Task details: What lines below hold the string "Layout"? Copy them all.

────────────────────

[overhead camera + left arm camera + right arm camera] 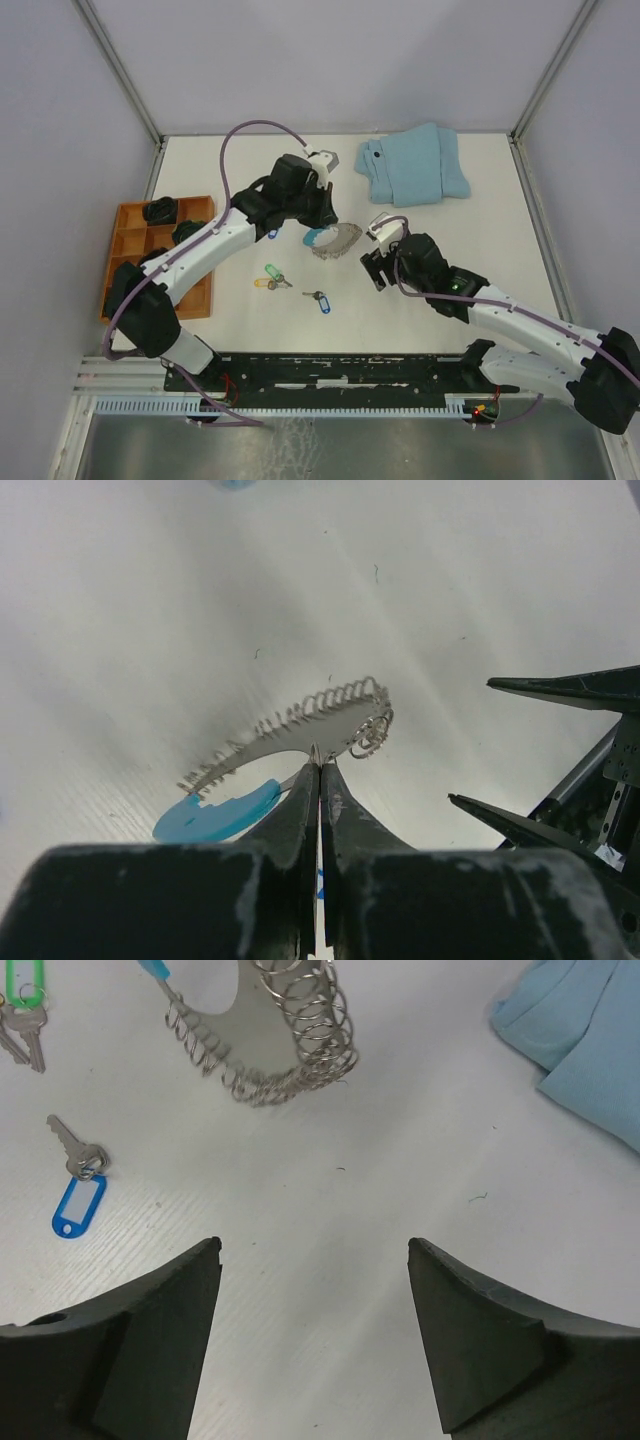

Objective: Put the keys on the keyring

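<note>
Left fingers [345, 815] pressed together, pinching keyring [320, 702] over bench [300, 335]. Right fingers [150, 1330] spread, empty, near it. Keys [318, 299] loose on bench. Risk: thin pinch, so the ring may twist when a key is threaded on.

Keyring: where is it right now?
Top view, mid-table: the keyring is pinched in the shut left claw, just left of the open right claw, cloth behind.

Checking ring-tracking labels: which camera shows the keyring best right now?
Left wrist. The keyring shows nearly whole there, wire coil plus blue section, pinched at the tips of the shut left gripper. Right wrist has the coil end sharp, with the rest cut off at the frame top. Top external shows it small, partly under the left gripper.
</note>
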`<action>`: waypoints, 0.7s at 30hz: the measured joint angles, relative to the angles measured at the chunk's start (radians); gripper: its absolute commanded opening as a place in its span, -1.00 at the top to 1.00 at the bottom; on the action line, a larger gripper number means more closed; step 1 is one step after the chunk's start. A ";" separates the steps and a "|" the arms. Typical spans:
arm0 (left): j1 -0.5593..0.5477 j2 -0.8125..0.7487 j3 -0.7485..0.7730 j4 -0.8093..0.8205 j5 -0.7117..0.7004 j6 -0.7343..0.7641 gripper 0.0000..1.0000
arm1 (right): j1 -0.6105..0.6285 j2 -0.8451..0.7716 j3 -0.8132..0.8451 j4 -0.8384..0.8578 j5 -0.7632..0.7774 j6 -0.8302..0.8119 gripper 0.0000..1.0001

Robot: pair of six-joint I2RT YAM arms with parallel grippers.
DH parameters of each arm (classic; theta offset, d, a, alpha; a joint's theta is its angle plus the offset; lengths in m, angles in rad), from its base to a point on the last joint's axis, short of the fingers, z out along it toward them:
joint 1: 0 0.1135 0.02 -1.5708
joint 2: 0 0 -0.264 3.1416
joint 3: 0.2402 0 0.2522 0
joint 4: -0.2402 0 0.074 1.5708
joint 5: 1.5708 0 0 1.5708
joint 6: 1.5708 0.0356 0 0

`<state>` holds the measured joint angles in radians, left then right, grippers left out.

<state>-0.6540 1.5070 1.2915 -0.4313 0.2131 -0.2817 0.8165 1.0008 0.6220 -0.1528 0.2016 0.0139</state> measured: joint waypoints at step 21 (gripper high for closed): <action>-0.162 0.109 -0.021 -0.069 -0.019 0.122 0.95 | -0.128 -0.025 -0.096 0.138 -0.332 -0.073 -0.08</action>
<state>-0.8158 1.6161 1.2701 -0.4999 0.1940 -0.1593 0.6884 0.9756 0.5262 -0.0147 -0.1303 -0.0593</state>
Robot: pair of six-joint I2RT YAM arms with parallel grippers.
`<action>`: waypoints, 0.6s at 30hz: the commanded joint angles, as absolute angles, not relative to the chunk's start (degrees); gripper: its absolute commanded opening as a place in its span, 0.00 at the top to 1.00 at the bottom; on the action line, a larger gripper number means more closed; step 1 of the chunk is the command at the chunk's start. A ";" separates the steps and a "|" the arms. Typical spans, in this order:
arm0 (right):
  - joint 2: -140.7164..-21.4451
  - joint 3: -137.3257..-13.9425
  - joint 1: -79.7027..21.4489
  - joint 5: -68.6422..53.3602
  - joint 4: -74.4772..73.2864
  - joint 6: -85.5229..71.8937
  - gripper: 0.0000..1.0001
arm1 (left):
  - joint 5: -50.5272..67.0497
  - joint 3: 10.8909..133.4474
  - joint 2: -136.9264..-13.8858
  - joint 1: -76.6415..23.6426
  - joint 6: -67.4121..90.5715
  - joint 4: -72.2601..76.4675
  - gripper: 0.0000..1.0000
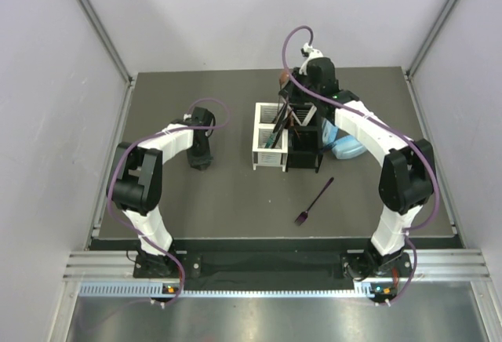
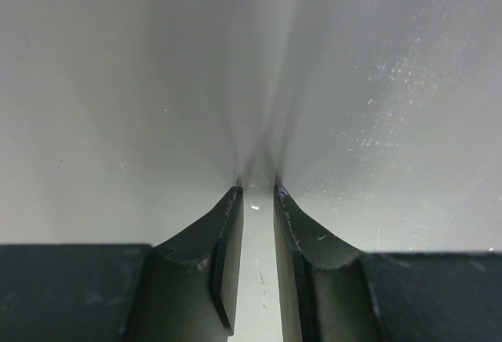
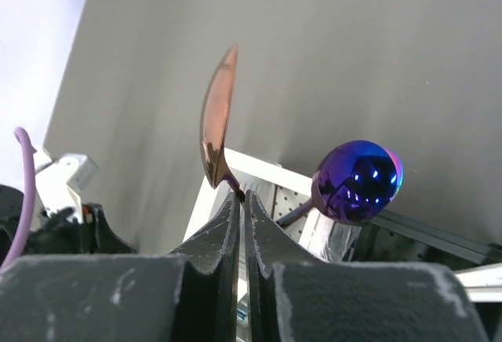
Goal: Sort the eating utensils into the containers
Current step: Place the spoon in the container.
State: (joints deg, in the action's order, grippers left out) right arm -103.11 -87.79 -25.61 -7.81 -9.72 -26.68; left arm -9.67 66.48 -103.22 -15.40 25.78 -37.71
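The right arm reaches across to the far side of the counter [image 1: 196,209]. Its right fingers [image 3: 223,236] are clenched tight on the thin neck of a brown spoon [image 3: 217,118]. The spoon's round end points up, above the far end of the two boxes.

The white box [image 1: 268,158] and the black box [image 1: 304,161] stand side by side and touch, near the middle of the counter. Thin things stick up out of both. From above they are too small to tell apart. In the right wrist view a shiny purple-blue spoon [image 3: 357,181] stands round end up, just beside the brown one. I cannot tell which slot it is in.

A dark fork [image 1: 314,200] lies flat by itself in front of the black box. Its prongs point toward the near edge. It is well apart from the boxes and from the edge, with bare counter all around it.

The light-blue headphones [image 1: 346,148] sit just right of the black box, partly under the right arm.

The left arm bends in on the left side. Its left fingers [image 2: 212,240] point down at the counter, released, with a small gap and nothing in it. Bare counter lies between them and the white box.

Gray walls stand close along the left, right and far edges.
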 commanded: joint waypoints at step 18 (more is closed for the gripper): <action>-99.49 -82.18 -26.63 -11.25 -15.20 -27.25 1.00 | -9.23 68.11 -103.88 -15.12 25.84 -37.44 0.73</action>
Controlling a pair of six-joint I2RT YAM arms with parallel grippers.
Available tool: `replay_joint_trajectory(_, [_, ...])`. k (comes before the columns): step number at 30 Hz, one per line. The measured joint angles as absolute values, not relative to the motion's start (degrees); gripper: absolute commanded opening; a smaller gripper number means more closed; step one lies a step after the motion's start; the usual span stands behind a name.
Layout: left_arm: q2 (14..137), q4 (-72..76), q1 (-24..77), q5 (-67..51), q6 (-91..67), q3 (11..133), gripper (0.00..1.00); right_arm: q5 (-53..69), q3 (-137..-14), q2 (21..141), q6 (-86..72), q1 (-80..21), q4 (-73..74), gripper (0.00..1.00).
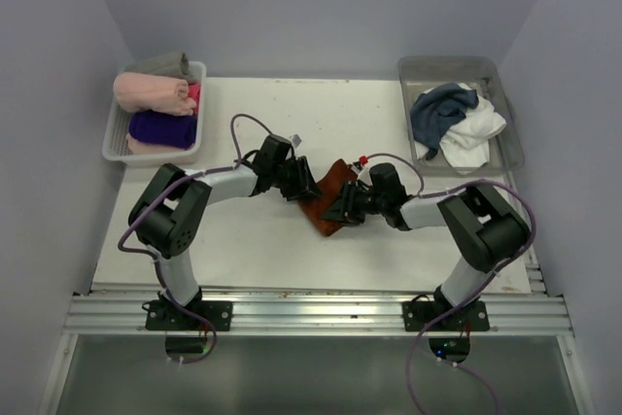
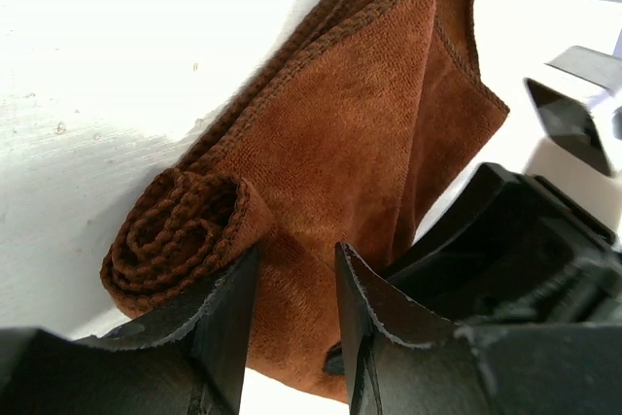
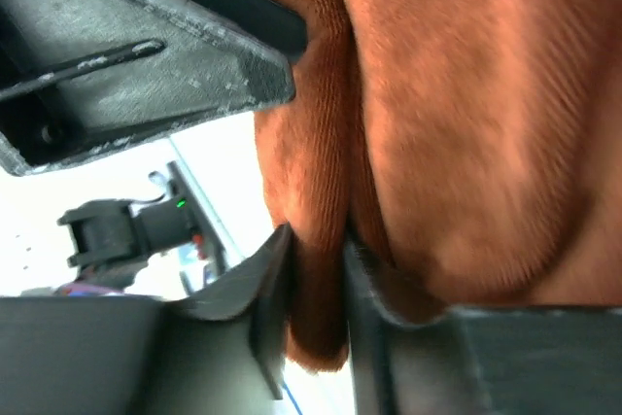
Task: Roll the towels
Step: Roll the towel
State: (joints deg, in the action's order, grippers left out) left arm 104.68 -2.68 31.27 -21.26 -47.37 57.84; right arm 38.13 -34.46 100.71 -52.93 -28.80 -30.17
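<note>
- Left gripper: jaws apart, fingers set down on the rust-brown towel, whose flat nap shows through the gap between them. In the overhead view this gripper sits at the towel's far-left edge.
- Right gripper: jaws nearly together, clamped on a hanging fold of the rust-brown towel. The cloth fills the narrow gap and touches both fingers. Overhead, this gripper is at the towel's near-right edge, facing the left gripper across the cloth.
- Rust-brown towel: lies on the white table between the two grippers, folded into a long strip and set at a slant.
- Rolled end: a tight coil with several turns showing, at one short end of the rust-brown towel and just beside the left gripper's outer finger. The rest of the strip is flat and unrolled.
- Clear tray: well apart from the rust-brown towel, to its far right.
- Dark slate-blue towel: crumpled in that tray, on the side nearer the rust-brown towel.
- White towel: crumpled, touching the slate-blue one, on the tray side farther from the rust-brown towel.
- White basket: well apart from the rust-brown towel, to its far left.
- Basket contents: pale pink rolled cloth, deep purple rolled cloth, grey cloth at the back.
</note>
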Motion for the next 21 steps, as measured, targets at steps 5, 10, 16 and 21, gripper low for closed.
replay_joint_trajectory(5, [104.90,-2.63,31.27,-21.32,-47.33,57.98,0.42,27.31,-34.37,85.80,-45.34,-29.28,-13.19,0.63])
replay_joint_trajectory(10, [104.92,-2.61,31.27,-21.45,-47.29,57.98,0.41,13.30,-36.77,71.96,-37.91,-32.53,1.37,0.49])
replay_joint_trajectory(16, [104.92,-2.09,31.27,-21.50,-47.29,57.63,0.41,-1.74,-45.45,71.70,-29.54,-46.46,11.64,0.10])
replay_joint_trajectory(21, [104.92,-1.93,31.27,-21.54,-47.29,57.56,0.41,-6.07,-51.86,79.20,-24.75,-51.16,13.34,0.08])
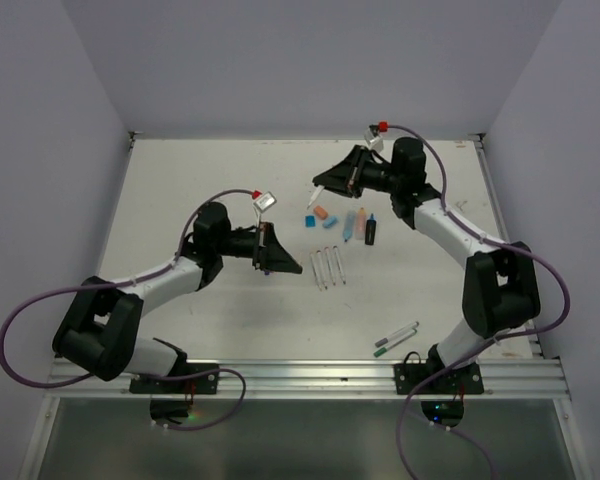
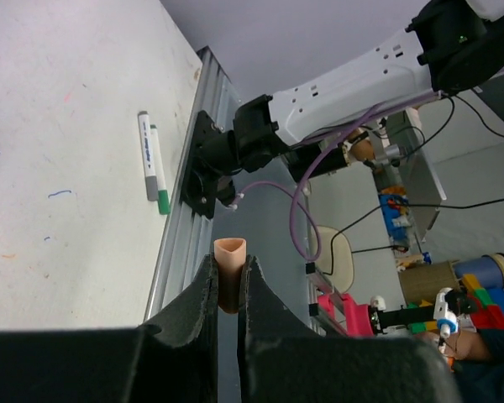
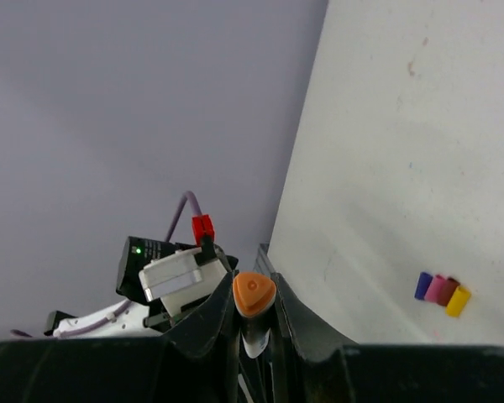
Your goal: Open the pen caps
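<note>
Since the left end effector (image 2: 229,269) is pinching the orange cap (image 2: 229,252) clear of the counter (image 2: 67,126) and the right end effector (image 3: 254,304) is clamping the highlighter (image 3: 254,294), this uncapping looks done; the next move is calling for setting both down.

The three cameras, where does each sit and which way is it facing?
Top external: above and behind the robot, looking down on the table; left arm and right arm show.
Left wrist: on that arm, looks past the left gripper, shut on a peach cap, across the table to the right arm's base.
Right wrist: on that arm, looks past the right gripper, shut on an orange-ended highlighter, toward the wall and small caps.
Shared: top and left wrist both show two markers by that base.
</note>
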Available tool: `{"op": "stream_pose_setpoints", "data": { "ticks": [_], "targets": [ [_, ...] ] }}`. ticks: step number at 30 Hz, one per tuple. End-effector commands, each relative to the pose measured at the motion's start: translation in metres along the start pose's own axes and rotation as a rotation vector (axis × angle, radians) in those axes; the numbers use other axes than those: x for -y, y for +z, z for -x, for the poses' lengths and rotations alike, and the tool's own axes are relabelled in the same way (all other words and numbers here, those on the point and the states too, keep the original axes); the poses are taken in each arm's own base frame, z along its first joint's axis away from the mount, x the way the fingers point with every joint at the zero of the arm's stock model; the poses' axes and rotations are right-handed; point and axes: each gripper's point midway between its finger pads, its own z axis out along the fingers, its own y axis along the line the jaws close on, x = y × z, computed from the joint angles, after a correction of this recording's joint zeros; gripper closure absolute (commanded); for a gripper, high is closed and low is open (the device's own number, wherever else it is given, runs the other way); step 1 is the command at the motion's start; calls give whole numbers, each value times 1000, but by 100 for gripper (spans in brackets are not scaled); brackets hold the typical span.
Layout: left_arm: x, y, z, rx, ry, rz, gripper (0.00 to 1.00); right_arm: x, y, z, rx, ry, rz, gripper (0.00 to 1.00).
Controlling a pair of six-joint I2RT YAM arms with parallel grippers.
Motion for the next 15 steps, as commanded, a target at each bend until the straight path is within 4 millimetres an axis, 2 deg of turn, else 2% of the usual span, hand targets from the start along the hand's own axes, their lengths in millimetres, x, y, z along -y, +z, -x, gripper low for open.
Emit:
{"op": "stream_pose_setpoints", "data": {
  "ticks": [1, 2, 3, 4, 5, 6, 7, 9, 10, 14, 15],
  "targets": [
    [-3, -8, -5, -19, 55, 6, 100, 4, 5, 4, -17, -34, -103, 100],
    [-6, -9, 7, 7, 89, 43, 100, 21, 1, 5, -25, -112, -193, 100],
    [-25, -14, -3, -13, -36, 148, 100, 32, -3, 2, -47, -119, -273, 100],
    [-55, -24, 11, 44, 32, 304, 100, 43, -16, -9, -108, -71, -396, 100],
    [-73, -33, 11, 53, 5, 416, 100, 72, -25, -6, -115, -119, -538, 100],
    [-89, -47, 5, 43, -71, 560, 100, 83, -34, -11, -143, -113, -609, 100],
    [-116, -68, 11, 88, -66, 750, 100, 92, -48, -23, -195, -81, -686, 100],
    [-130, -83, 1, 88, -111, 852, 100, 114, -63, -28, -225, -105, -796, 100],
    [-137, -91, 1, 110, -125, 897, 100, 125, -73, -39, -260, -85, -840, 100],
    [-152, -101, -8, 134, -132, 956, 100, 157, -92, -63, -351, -68, -944, 100],
    [-154, -100, -5, 151, -114, 953, 100, 164, -95, -68, -366, -60, -965, 100]
  ]
}}
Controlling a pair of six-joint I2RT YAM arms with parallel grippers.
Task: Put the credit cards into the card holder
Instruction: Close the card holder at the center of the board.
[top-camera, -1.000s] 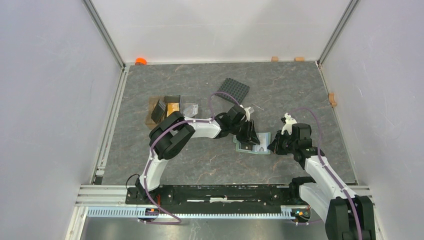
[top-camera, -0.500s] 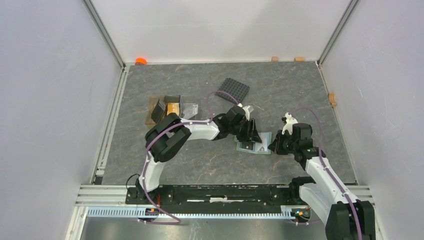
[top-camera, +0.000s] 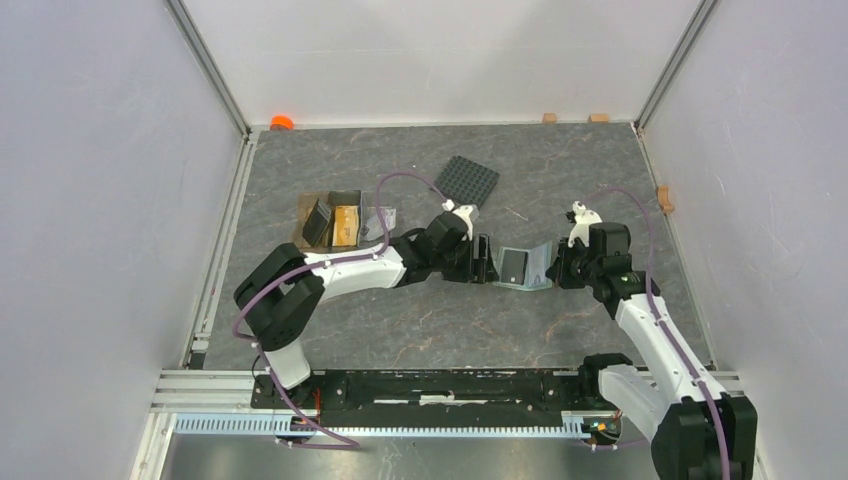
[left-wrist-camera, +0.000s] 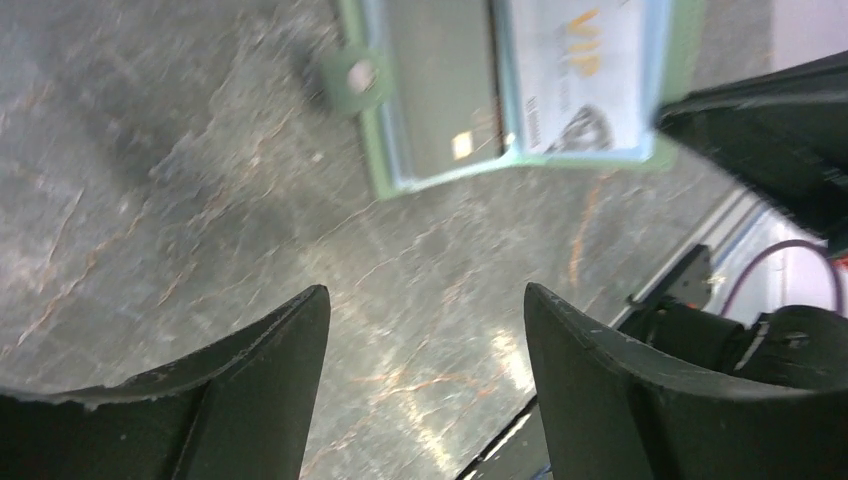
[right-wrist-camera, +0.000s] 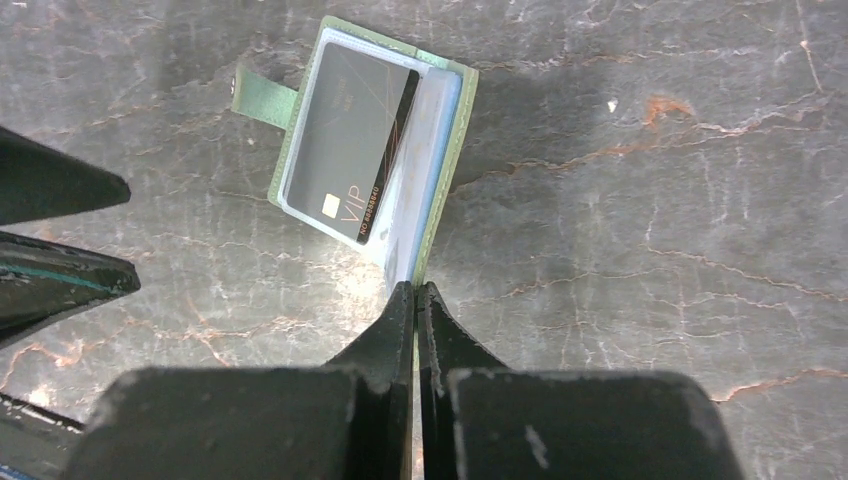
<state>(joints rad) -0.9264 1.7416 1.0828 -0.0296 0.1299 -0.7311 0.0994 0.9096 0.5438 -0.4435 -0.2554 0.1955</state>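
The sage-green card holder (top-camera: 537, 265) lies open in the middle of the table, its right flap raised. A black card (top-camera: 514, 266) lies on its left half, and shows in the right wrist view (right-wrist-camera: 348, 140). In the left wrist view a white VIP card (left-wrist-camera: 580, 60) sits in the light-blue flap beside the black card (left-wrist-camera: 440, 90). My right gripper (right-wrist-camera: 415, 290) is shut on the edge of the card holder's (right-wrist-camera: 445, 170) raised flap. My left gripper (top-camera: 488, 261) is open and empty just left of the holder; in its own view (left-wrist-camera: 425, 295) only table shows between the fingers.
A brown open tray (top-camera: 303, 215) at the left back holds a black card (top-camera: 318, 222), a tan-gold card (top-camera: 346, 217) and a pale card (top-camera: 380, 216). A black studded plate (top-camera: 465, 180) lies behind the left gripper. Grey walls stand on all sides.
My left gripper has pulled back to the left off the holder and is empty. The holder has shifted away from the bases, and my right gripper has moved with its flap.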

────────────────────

Task response:
Layout: left_arm: q2 (14..137), q4 (-72..76), q1 (-24..77), q5 (-67..51), q6 (-91..67), q3 (11..133), gripper (0.00..1.00); right_arm: q5 (-53..69), q3 (-137..-14), q2 (21..141), q6 (-86..72), q1 (-80..21), q4 (-73..74), gripper (0.00..1.00).
Layout: left_arm: x, y, z, rx, ry, rz, gripper (0.00 to 1.00); right_arm: x, y, z, rx, ry, rz, gripper (0.00 to 1.00).

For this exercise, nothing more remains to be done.